7. Where Do I Submit my CRU Application?
- For Applications using ARROW:
To indicate this study is using the CRU, check “Yes” for 17.4 “Will this study use the Clinical Research Unit (CRU)?” Then, upload the CRU Application/RSA Worksheet under Supplemental Information, Section 2.1. When you submit your completed IRB application, the ARROW program will forward your application for review by the CRU Protocol Implementation Review group.
- For WIRB submissions (Western Institutional Review Board):
It is recommended that CRU review occur prior to the formal WIRB submission to avoid additional fees for any changes requested following CRU PIR review. Please submit electronic copies of the full application [CRU application, WIRB application (if application has been submitted to WIRB), protocol, consent, information sheet, HIPAA, other documents (e.g., investigational drug brochure)] by email to Danielle Gale email@example.com. In addition, submit 3 paper copies as described below. Please make sure that CRU has been included as a point-of-contact in the Study Coordinator section of the WIRB application (CRU Danielle Gale, firstname.lastname@example.org) so CRU can directly receive notification of approvals and amendment submissions from WIRB.
- For UWCCC applications using the National Cancer Institute Central Institutional Review Board (NCI CIRB) Independent Review Model:
CRU review is recommended prior to submission. Review concurrent with PRMC review is suggested. Please submit electronic copies of the full application [CRU application, NCI CIRB application (if application is complete), protocol, consent, information sheet, HIPAA, and any other pertinent application documents (e.g., investigational drug brochure)] by email to Danielle Gale email@example.com. In addition, submit 3 paper copies as described below. Please refer to the HS-IRB’s KnowledgeBase page for additional details about the NCI CIRB review process.
- For other IRBs (e.g. Wisconsin IRB Consortium (WIC), Medical College of Wisconsin, etc.):
It is preferred that CRU review occur prior to submission. Please submit electronic copies of the full application [CRU application, WIC application (if application is complete), protocol, consent, information sheet, HIPAA, and any other pertinent application documents (e.g., investigational drug brochure)] by email to Danielle Gale firstname.lastname@example.org. In addition, submit 3 paper copies as described below.
8. Paper copies
Once you have submitted your CRU application, please deliver 3 stapled, double-sided copies (if possible, please staple all sections into one document, do not staple individual sections) of the following documents in the order listed below to the CRU Administrative Office (D6/619, CSC).All documents should be clean/untracked versions, when possible.
- CRU Application/RSA Worksheet (signed)
- The IRB initial review application (ARROW, WIRB, NCI CIRB, WIC, MCW, etc.)
- The most current sponsor protocol/grant application. (If you need to create a protocol document, it should follow the guidelines described in the HS-IRB’s Protocol Guidance site.)
- Draft Consent Form(s), Assent(s), Information Sheet(s), HIPAA(s)
- Other documents needed for review [e.g., PI biosketch (if a new investigator to CRU), RSP-approved budget, other pertinent documents, etc.]

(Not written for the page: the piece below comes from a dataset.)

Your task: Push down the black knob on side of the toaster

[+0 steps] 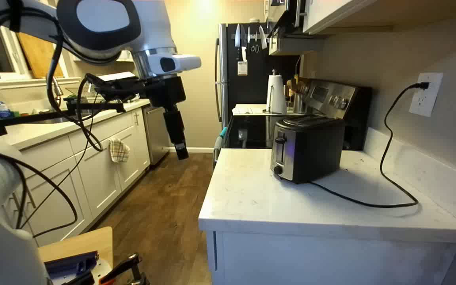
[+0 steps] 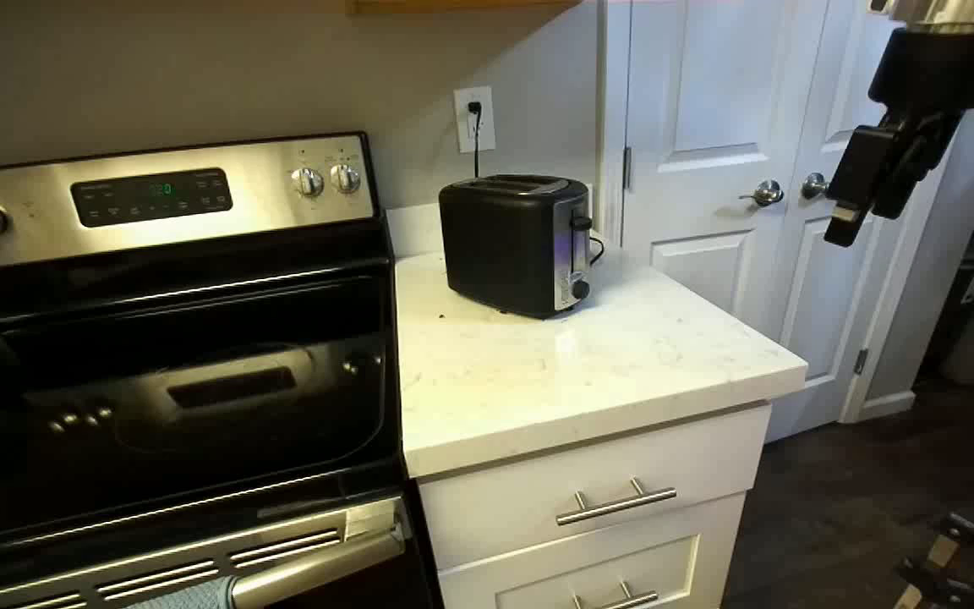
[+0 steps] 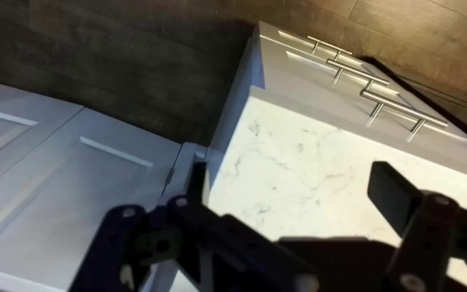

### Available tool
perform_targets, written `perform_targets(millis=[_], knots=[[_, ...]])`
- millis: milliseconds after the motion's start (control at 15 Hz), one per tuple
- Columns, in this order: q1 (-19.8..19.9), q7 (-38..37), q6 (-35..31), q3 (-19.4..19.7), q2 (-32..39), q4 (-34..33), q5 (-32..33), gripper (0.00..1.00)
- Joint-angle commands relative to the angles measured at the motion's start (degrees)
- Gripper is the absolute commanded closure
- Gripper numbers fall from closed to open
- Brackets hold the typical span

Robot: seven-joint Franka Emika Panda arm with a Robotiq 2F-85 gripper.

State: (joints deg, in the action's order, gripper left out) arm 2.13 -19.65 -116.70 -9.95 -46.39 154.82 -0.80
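Brushed metal is fronting the boxy toaster [image 1: 318, 152] that's sitting well apart from the gripper [image 3: 292, 184], stubby black knob [image 2: 581, 223] poking out on the gripper-facing end, and the fingers [image 3: 391, 196] are hanging wide apart.

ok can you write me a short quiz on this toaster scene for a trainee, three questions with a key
1. Multiple choice. Compared with the round dial on the toaster, the black knob sits: A) below it; B) level with it; C) above it.
2. True or false. The gripper stands apart from the toaster, with its jaws open.
3. Short answer. In an exterior view, what is the toaster's black cord plugged into?

Key
1. C, so it does not look pressed down.
2. True: the wrist view shows the open jaws, and both exterior views show the gap to the toaster.
3. The wall outlet.
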Motion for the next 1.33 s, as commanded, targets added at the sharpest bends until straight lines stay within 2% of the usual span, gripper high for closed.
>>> perform_targets(millis=[0,933,1067,1267], knots=[[-0.24,-0.13,0.16,0.23,0.05,-0.12,0.2,0.0],[-0.22,-0.06,0.1,0.39,0.29,-0.26,0.08,0.0],[0.76,-1.38,-2.35,-0.12,0.53,-0.22,0.68,0.0],[2.19,-1.82,-10.71,0.26,1.94,-1.07,0.78,0.0]])
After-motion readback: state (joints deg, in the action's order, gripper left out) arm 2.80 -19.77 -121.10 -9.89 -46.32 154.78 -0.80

Other attachments provided to the IRB (e.g., Investigational Drug Brochure/IDBs, questionnaires and forms completed by study staff, IND information, etc.) only need to be provided electronically
Publications arising from any research project receiving support from the UW ICTR, regardless of funding source, must acknowledge support by stating:
“The project described was supported by the Clinical and Translational Science Award (CTSA) program, through the NIH National Center for Advancing Translational Sciences (NCATS), grant UL1TR000427. The content is solely the responsibility of the authors and does not necessarily represent the official views of the NIH.”
PLEASE NOTE: ICTR support includes not only direct fiscal support such as funding for pilots, but also ICTR resources like scientific editing, use of the Clinical Research Unit, CRU consults, ICTR Scientific Review Committee review, and consultations in biostatistics.